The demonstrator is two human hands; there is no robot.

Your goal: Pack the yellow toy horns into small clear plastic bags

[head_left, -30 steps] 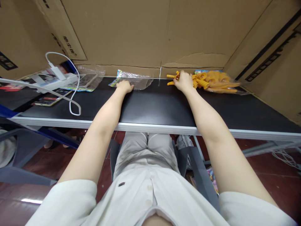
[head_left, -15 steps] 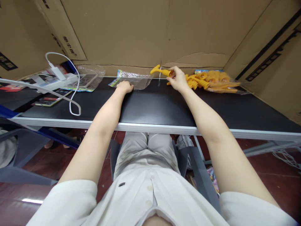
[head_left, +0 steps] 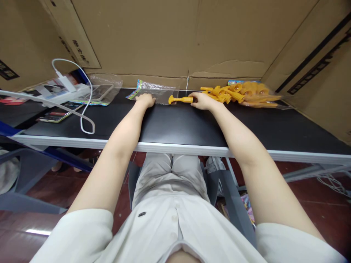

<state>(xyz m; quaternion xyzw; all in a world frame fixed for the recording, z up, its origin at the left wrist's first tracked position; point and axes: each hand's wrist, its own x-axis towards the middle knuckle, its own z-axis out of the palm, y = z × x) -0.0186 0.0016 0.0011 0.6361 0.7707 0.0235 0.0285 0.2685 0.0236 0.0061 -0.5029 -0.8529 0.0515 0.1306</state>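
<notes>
My right hand (head_left: pixel 201 100) holds one end of a long yellow plastic toy piece (head_left: pixel 179 99), which lies level on the black table (head_left: pixel 178 124) with its wide end at the mouth of a clear plastic bag (head_left: pixel 161 95). My left hand (head_left: pixel 145 100) rests closed on the left part of that bag, pinning it to the table. Behind my right hand lies a heap of several more yellow pieces (head_left: pixel 241 94) on clear wrapping.
At the far left are a white power strip (head_left: pixel 67 91) with a white charger cable (head_left: pixel 85 120), a phone (head_left: pixel 56 116) and another clear bag (head_left: pixel 105 89). Cardboard walls (head_left: pixel 175 36) close the back and right. Grey chairs stand on the red floor below.
My right hand took one yellow piece from the heap, lifted it, carried it left and set it down at the bag's mouth. My left hand stayed on the bag.
</notes>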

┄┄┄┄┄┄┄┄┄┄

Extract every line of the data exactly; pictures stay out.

The demonstrator is two human hands; there is no robot.

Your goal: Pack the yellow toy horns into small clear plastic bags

[head_left, -30 steps] 
[head_left, -15 steps] 
[head_left, +0 steps] 

<state>(xyz m; quaternion xyzw; all in a world frame fixed for the recording, z up, its origin at the left wrist's first tracked position; point and axes: each hand's wrist, its own x-axis towards the middle knuckle, its own z-axis out of the palm, y = z × x) -0.0186 0.0016 0.0011 0.6361 0.7707 0.0235 0.0285 0.2685 0.0236 0.0061 -0.5029 -0.8529 0.0515 0.1306</state>
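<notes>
My right hand (head_left: pixel 201 100) holds one end of a long yellow plastic toy piece (head_left: pixel 179 99), which lies level on the black table (head_left: pixel 178 124) with its wide end at the mouth of a clear plastic bag (head_left: pixel 161 95). My left hand (head_left: pixel 145 100) rests closed on the left part of that bag, pinning it to the table. Behind my right hand lies a heap of several more yellow pieces (head_left: pixel 241 94) on clear wrapping.
At the far left are a white power strip (head_left: pixel 67 91) with a white charger cable (head_left: pixel 85 120), a phone (head_left: pixel 56 116) and another clear bag (head_left: pixel 105 89). Cardboard walls (head_left: pixel 175 36) close the back and right. Grey chairs stand on the red floor below.
My right hand took one yellow piece from the heap, lifted it, carried it left and set it down at the bag's mouth. My left hand stayed on the bag.
</notes>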

No additional response is required.